Roetzer openly reveals that as SmarterX grows rapidly, he is struggling to find roles for entry-level employees, even though he wants to hire them. He owned a marketing firm for 16 years and was HubSpot’s first client.

When asked if certain types of roles are being immediately affected by AI in a recent AI Answers podcast, Roetzer said, “If you’ve been doing it (building landing pages, writing copy, etc.), you’re cooked. That’s not a one- to two-year job.”

Roetzer said AI isn’t just temporarily disrupting these roles; it completely redefines them.

He also discussed the framework that breaks down historical works as a container for a series of works.

Specifically, Roetzer recommends putting any traditional job role definition into a custom GPT he created called JobsGPT. It divides jobs into a series of tasks to assess the level of employee exposure to AI capabilities.
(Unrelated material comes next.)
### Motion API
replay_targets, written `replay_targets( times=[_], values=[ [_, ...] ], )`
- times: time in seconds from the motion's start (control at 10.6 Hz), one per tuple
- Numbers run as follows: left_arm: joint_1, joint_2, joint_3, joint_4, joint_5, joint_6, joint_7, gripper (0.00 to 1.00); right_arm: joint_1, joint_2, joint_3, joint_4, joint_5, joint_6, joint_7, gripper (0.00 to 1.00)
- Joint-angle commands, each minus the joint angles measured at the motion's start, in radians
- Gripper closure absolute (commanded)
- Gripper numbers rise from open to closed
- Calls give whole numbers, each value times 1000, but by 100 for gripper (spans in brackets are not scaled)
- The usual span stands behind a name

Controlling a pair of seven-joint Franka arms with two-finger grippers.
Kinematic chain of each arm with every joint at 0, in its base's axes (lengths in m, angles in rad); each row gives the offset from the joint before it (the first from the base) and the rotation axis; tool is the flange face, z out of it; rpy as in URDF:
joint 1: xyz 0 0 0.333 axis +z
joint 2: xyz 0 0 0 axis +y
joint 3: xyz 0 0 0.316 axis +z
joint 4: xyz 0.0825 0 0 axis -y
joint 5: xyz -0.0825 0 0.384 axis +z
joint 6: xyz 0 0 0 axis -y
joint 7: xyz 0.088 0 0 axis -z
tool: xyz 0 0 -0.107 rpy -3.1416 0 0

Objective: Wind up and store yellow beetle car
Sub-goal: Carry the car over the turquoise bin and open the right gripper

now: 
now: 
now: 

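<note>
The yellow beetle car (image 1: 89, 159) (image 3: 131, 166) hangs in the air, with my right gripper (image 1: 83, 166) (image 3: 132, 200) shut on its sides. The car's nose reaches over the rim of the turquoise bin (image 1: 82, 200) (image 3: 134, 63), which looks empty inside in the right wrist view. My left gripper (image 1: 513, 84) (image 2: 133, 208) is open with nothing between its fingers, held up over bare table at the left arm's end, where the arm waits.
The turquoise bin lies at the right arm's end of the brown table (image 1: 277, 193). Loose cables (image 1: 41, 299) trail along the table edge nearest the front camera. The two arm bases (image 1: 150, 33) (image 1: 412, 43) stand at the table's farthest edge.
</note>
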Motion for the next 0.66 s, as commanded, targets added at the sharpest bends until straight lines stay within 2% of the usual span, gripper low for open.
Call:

It’s amazing to see it laid out like this. I’ve tested it using several examples, and you can literally see why it will have an impact on performance.

Roetzer’s team also launched the Marketing AI industry council, which released a comprehensive AI Impact report. That report concluded that within one to two years “advances in AI modeling and agent capabilities will force a major transformation of marketing talent, teams and organizational structures.

Marketing managers may also be feeling the pressure. They are often leaders charged with hiring and training entry-level marketers. Julie Bedard, managing partner of Boston Consulting Group, leads various research efforts on how AI will transform the workforce. He and his team use models to predict which jobs will change the most, saying on a recent episode of the Hard Fork Podcast that “a marketing manager [tasks] they are 90% impaired from a skills perspective.”

The martech paradox

We also need to address the role martech leadership should play in this disruption. For more than 15 years, this space has encouraged the growth of martech as a career path. The growth of marketing technology and operations from organizational inefficiencies to strategic advisors and users has been a great journey. We were early adopters and often led the charge for AI adoption in different organizations, either internally or as part of agencies/consultancies.

Although martech has furthered its concerns about changing jobs as it has grown, for the most part, it has been good because it has also fueled the growth of an entirely new category of jobs. If the martech community fails to take a leadership role in addressing this, we will once again be seen as one of the causes of this talent crisis.